—Je veux que vous vous expliquiez, au contraire, dit Alix avec effort.
—À votre volonté. Le bon sens exquis dont vous êtes douée vous avait fait deviner tout d'abord que rien de commun ne pouvait exister entre un honnête garçon tel que moi et un enfant sans père comme le capitaine Didier. Je n'ai point de haine, en effet. Mais le sort a été injuste à mon égard: je ne suis qu'un valet; la haine d'autrui peut devenir ma haine: et, pour gagner mes gages, je puis avoir à tirer l'épée comme si je haïssais réellement…
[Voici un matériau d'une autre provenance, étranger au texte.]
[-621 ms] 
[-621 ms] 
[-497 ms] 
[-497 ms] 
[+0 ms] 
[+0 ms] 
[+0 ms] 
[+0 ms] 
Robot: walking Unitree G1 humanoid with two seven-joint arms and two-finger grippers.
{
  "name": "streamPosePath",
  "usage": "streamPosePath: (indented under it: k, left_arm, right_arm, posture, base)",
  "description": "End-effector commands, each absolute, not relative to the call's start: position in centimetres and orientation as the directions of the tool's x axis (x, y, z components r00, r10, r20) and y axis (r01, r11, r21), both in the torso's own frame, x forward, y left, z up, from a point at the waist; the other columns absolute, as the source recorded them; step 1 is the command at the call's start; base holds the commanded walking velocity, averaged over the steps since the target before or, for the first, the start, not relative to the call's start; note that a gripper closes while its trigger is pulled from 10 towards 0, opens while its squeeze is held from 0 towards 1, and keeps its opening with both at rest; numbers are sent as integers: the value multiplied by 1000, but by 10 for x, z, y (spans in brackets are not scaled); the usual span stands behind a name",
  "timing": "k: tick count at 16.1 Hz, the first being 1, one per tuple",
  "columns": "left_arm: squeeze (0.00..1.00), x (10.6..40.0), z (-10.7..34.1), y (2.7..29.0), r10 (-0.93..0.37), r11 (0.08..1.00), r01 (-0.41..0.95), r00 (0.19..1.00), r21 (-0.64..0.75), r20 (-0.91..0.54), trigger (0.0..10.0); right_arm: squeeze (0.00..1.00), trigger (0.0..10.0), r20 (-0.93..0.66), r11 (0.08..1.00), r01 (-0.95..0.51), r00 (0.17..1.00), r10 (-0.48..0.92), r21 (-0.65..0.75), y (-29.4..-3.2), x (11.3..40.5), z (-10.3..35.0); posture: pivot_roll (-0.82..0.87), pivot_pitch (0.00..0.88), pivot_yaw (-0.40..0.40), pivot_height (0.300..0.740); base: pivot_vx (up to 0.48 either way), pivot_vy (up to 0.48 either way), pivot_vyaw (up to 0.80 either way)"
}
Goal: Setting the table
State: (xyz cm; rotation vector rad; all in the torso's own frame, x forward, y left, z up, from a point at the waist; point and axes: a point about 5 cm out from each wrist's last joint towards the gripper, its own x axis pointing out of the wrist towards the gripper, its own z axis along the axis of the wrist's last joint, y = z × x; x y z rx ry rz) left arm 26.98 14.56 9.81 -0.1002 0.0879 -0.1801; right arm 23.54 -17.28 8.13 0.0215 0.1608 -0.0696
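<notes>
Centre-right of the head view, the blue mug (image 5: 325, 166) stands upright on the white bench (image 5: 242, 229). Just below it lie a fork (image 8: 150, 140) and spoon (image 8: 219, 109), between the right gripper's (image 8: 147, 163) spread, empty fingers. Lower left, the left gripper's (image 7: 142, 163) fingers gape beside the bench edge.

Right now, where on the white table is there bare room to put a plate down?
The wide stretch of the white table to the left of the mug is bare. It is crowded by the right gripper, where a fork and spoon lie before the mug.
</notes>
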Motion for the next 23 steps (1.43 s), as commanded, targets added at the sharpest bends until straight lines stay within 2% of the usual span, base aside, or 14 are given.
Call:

—Tu mens, misérable! interrompit la jeune fille exaspérée, car elle comprenait.
—Vous savez bien que non. J'ai tué parce qu'on m'a dit: tue.
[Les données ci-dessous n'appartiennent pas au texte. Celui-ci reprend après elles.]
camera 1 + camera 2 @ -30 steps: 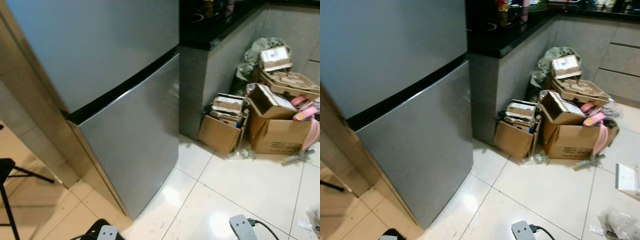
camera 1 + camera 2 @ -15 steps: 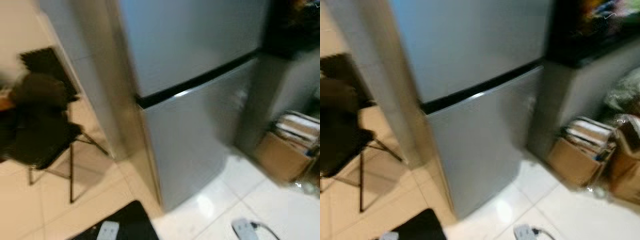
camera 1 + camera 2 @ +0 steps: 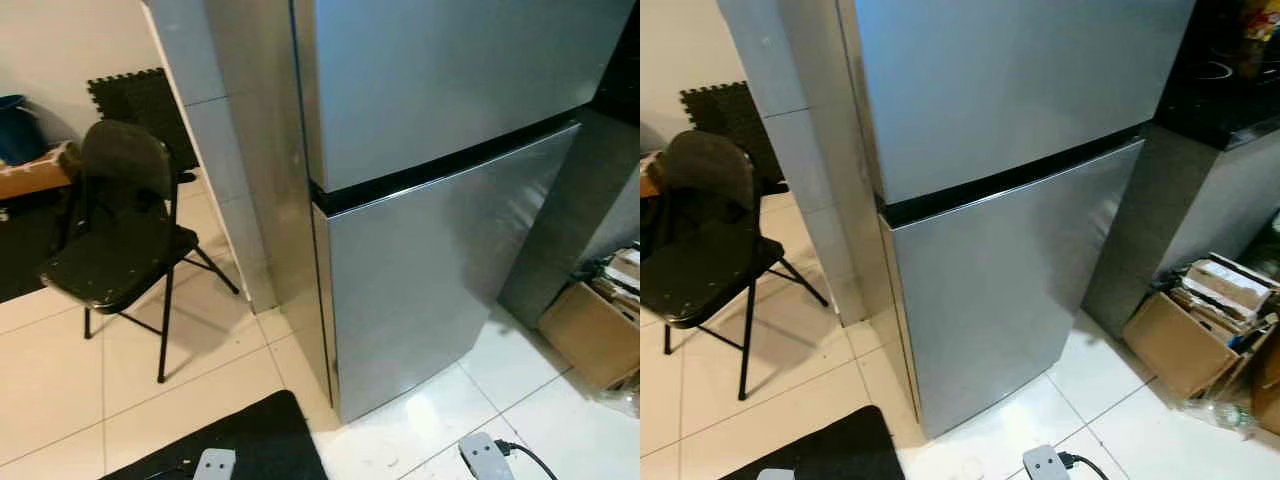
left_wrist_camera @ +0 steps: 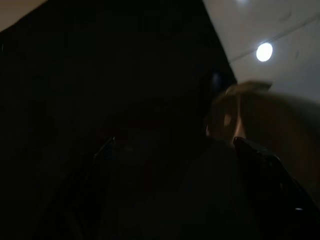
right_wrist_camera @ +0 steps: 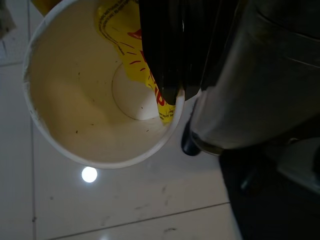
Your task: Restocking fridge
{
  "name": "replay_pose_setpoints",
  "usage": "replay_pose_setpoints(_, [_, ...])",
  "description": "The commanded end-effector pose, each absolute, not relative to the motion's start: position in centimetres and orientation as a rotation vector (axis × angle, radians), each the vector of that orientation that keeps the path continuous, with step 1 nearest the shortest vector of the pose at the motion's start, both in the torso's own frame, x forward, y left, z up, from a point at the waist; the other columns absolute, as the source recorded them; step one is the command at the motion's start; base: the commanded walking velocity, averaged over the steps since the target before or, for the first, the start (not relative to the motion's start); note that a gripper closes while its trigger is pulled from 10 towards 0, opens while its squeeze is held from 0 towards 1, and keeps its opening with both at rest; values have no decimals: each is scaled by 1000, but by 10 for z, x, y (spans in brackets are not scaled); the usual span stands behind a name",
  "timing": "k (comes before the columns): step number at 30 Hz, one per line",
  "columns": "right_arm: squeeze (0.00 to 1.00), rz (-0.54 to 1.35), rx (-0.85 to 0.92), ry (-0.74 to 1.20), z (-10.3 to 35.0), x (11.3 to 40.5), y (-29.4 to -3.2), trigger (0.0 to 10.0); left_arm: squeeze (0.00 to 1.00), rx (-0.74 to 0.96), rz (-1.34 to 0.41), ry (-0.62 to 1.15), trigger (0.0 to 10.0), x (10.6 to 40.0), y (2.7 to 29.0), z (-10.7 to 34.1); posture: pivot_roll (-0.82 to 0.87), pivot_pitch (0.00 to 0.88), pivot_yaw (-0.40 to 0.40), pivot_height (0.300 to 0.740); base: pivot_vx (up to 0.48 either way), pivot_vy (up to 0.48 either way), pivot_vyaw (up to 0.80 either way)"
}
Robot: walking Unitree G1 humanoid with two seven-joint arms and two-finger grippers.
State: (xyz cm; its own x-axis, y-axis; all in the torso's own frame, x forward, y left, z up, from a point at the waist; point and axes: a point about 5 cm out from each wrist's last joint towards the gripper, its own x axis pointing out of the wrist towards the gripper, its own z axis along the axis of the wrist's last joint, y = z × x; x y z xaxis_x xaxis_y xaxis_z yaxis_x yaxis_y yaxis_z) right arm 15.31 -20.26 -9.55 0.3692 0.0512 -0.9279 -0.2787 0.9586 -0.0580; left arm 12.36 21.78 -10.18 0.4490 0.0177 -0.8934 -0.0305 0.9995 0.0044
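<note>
White tiled floor (image 3: 200, 380); from left: black folding chair (image 3: 115, 240), tiled pillar (image 3: 215, 150), then the closed two-door silver fridge (image 3: 440, 200) abutting a dark counter (image 3: 1225, 85), with a cardboard box (image 3: 1185, 335) at the counter's base. Right gripper (image 5: 167, 75) pinches the rim of a white paper cup (image 5: 75, 95) lined with yellow wrapper. Left gripper (image 4: 175, 165): view dark, fingers apart.

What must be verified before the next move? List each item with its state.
1. Tall silver two-door fridge faces the robot: ok.
2. Fridge doors open for loading: not ok, both shut.
3. White paper cup gripped at its rim by the right gripper: ok.
4. Yellow packet inside the cup: ok.
5. Left gripper free for the door: cannot tell, view too dark.
6. Black folding chair apart from the fridge: ok.
</note>
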Motion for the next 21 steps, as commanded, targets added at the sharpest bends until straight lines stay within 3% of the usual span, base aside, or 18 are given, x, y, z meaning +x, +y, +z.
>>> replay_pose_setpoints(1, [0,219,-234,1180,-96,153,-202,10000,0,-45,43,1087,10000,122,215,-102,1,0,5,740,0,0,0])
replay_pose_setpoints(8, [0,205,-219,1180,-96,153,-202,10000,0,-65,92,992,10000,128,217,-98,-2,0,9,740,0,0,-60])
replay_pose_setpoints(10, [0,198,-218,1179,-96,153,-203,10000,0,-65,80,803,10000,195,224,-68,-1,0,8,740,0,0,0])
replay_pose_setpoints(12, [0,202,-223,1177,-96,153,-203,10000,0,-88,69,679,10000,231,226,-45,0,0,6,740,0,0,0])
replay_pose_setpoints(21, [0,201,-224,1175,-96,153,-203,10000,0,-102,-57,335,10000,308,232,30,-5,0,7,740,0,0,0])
—Oses-tu bien accuser mon père?
—Moi! Je ne pense pas avoir prononcé le nom respectable de
M. Hervé de Vaunoy. Mais, à bon entendeur, salut.
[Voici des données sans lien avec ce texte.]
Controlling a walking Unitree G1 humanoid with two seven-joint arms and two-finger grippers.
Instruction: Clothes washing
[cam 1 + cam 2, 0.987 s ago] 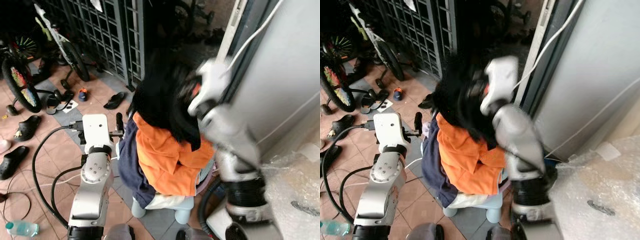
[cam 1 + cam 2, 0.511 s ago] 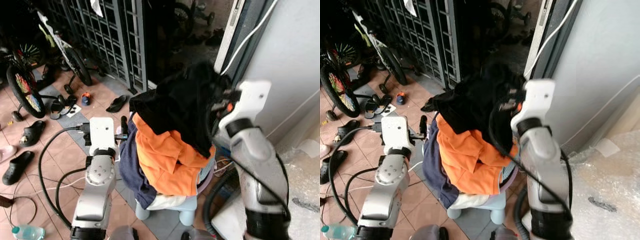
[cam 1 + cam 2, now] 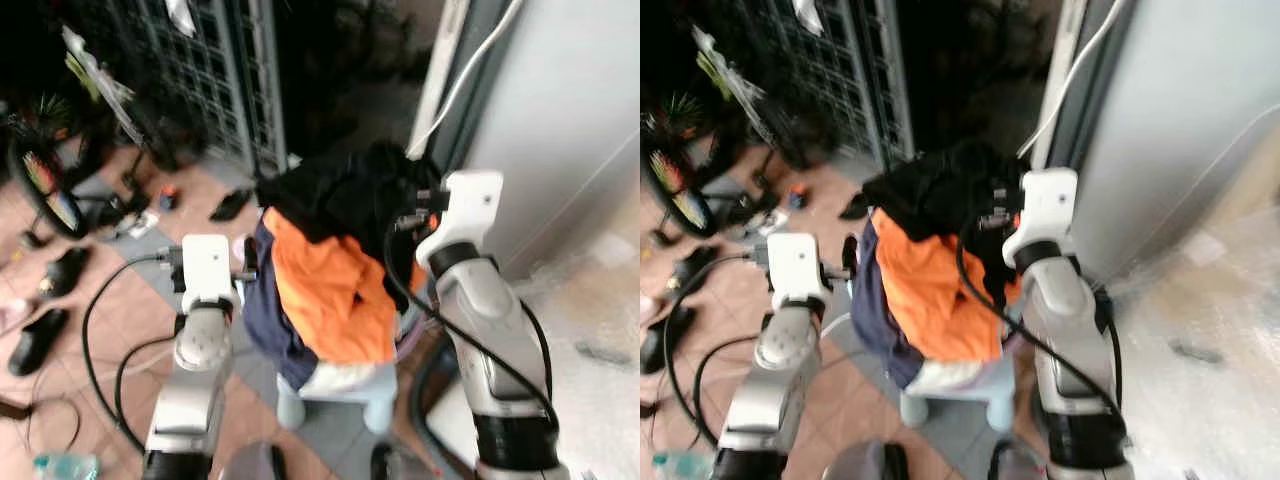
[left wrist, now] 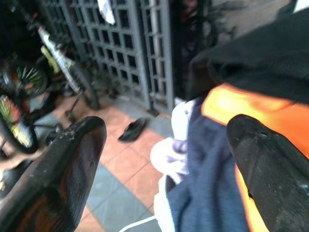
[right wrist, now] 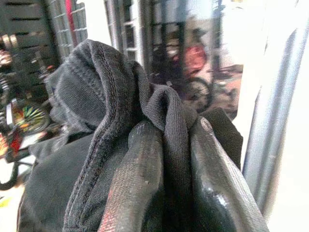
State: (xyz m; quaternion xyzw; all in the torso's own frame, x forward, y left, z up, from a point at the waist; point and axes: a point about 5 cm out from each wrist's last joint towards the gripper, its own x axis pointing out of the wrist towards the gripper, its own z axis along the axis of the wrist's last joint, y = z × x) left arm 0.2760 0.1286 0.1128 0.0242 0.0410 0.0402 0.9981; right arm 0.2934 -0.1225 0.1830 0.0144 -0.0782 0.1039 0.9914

—Tu mens! tu mens! répéta Alix dont la tête se perdait.
—Mettons que je mente, mademoiselle, pour peu que cela puisse vous être agréable. Mais, que je mente ou non, si, comme je le crois, vous portez quelque intérêt au capitaine Didier, ne perdez pas votre temps à menacer un homme qui ne saurait vous craindre. Cet homme, d'ailleurs, n'est que l'instrument. Montez plus haut: arrêtez le bras ou fléchissez le coeur.
Il ajouta plus bas:
—Et quand votre père reviendra, s'il vous est donné de revoir votre père, agissez sans perdre une minute, c'est un bon conseil que je vous donne.